» **EXERCISE OBJECTIVE**: Return the listing below exactly as it stands. Pictures stay out.

» **INFORMATION SHOWN**:
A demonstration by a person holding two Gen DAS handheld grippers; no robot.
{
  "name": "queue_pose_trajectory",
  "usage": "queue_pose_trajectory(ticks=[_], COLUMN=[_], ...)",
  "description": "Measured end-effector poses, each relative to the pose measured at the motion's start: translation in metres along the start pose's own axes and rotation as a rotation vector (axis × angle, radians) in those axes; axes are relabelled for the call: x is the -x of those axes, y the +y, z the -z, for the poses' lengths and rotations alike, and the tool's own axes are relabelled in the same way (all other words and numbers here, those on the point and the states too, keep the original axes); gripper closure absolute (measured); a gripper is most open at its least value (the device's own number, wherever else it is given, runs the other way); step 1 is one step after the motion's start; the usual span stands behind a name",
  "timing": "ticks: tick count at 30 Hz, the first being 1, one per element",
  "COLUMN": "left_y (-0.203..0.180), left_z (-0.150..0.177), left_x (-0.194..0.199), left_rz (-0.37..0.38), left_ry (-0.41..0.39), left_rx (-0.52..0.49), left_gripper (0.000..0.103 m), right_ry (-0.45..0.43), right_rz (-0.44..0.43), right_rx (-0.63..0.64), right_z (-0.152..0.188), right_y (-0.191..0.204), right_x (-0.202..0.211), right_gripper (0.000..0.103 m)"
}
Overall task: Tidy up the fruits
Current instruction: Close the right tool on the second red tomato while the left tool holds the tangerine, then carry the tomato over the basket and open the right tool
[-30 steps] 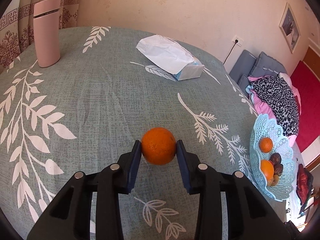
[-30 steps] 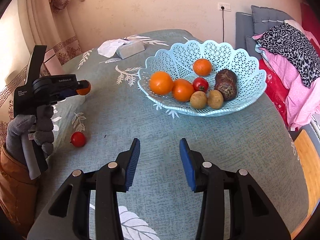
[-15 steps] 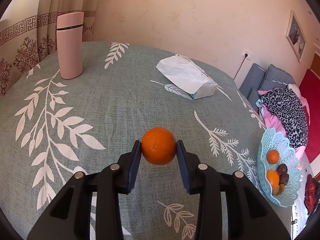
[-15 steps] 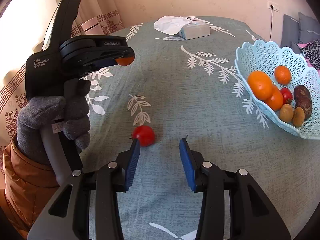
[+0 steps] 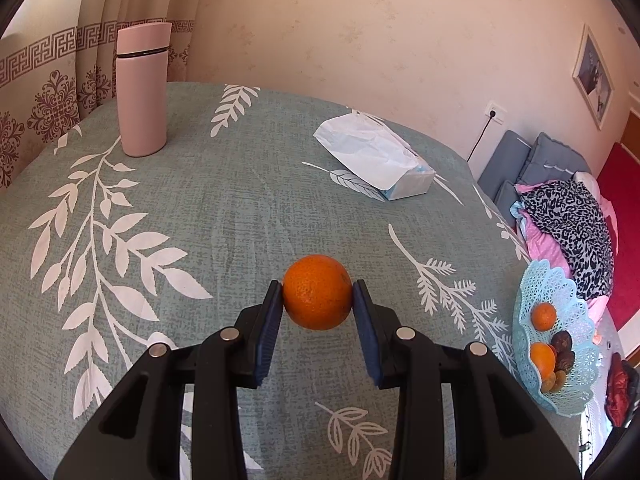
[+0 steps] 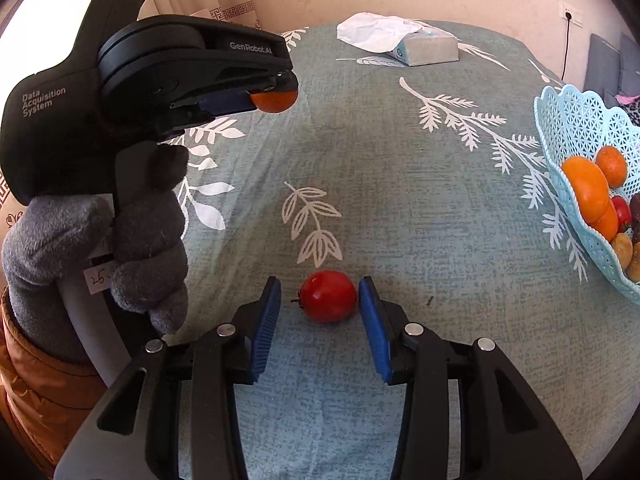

» **ANSWER BELOW**:
A demonstration by a person holding two Gen DAS handheld grippers; no robot.
{
  "name": "queue_pose_trajectory",
  "usage": "queue_pose_trajectory(ticks=[_], COLUMN=[_], ...)",
  "description": "Measured end-effector poses, each relative to the pose measured at the motion's start: translation in metres along the start pose's own axes and rotation as a rotation vector (axis × angle, radians) in those axes; axes are relabelled for the call: x is the -x of those axes, y the +y, z the -z, for the poses' lengths and rotations alike, and the tool's own axes are relabelled in the same way (all other words and numbers here, those on the point and the states too, keep the original axes); gripper closure absolute (measured); a gripper is most open at its least value (the device's own number, wherever else it is given, runs the other way); step 1 is one step after the motion's start; the usual span stands behind a name",
  "timing": "ticks: tick count at 30 Hz, the first being 1, one per element",
  "COLUMN": "left_y (-0.203..0.180), left_z (-0.150..0.177), left_x (-0.194..0.199), left_rz (-0.37..0.38), left_ry (-0.41..0.39), left_rx (-0.52..0.49), left_gripper (0.000..0.103 m), right_ry (-0.45..0.43), right_rz (-0.44..0.43), right_rx (-0.63..0.64), right_z (-0.152..0.188), right_y (-0.191..0.204), right_x (-0.202..0.211), right_gripper (0.000..0.103 m)"
}
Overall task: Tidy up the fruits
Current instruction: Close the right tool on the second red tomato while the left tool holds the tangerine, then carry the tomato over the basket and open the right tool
[-30 steps] 
[-30 steps] 
[-15 steps] 
[-15 steps] 
[+0 steps] 
[+0 steps] 

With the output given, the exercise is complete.